Houston sued the Houston Firefighters' Relief and Retirement Fund in January 2014, seeking a declaration that a state law setting how the fund is operated, and giving the city no control over the amount of its contributions, is unconstitutional.
The city paid $350 million in pensions to firefighters, police and city workers in 2015, but its unfunded pension debt is $6 billion and growing.
A state judge sided with the fund in May 2014 and granted it summary judgment.
The city appealed, pressing its argument that the subject state law, passed in 1997, gives too much power to the pension fund's board that is comprised of a majority of firefighters who are beneficiaries of the fund, and thus are inherently self-interested in maximizing firefighter pension benefits to the detriment of the city's financial health.
The 10-member board is made up of six active or retired firefighter fund members who are elected by other firefighters, the mayor or an appointed representative of the mayor, the city treasurer and two citizens who are elected by the other trustees.

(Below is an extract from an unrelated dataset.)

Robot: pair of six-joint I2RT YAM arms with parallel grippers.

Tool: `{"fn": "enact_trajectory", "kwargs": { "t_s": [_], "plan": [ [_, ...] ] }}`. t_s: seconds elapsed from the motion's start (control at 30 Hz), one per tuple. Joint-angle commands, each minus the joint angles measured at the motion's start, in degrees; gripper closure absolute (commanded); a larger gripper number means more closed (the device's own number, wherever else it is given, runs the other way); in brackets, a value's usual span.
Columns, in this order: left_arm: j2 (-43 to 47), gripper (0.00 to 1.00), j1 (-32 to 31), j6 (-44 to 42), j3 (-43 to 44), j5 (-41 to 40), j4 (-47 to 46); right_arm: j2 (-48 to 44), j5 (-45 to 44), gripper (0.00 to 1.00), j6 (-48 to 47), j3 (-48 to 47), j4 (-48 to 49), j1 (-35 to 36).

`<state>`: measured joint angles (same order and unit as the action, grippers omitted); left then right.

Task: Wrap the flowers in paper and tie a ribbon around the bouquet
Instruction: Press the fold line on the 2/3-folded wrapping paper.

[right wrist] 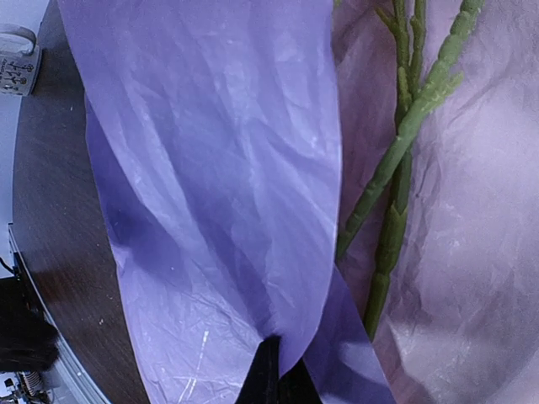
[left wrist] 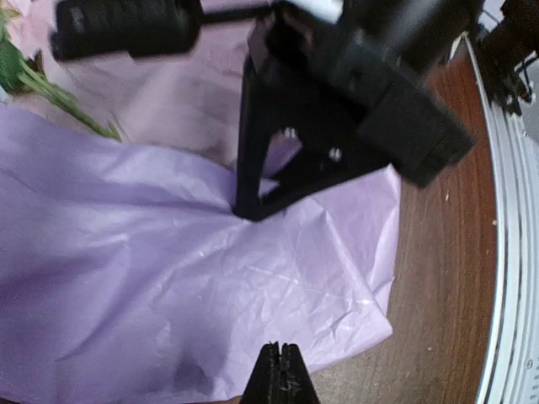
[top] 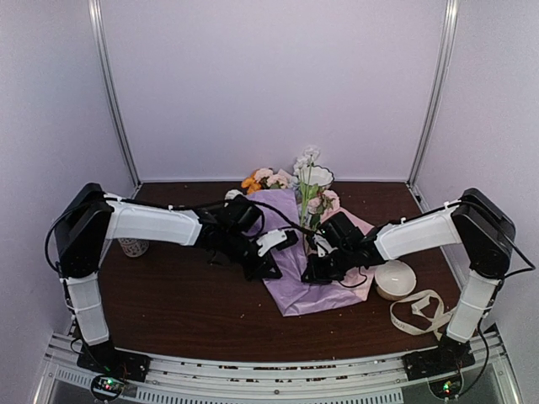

Houston claimed on appeal the state law violates the separation-of-powers principle in the Texas Constitution by delegating authority to a nonlegislative entity, the fund board.
The city cited Texas Boll Weevil Eradication Fund v. Lewellen. In that case, the Texas Supreme Court ruled in 1997 that a foundation established by the Texas Legislature to exterminate boll weevils that were threatening to destroy the Texas cotton industry unconstitutionally gave too much authority to the foundation to tax private farmers to pay for weevil killing.
But the 14th Texas Court of Appeals decided Thursday that the boll weevil foundation is fundamentally different from the pension fund board because the board includes public employees.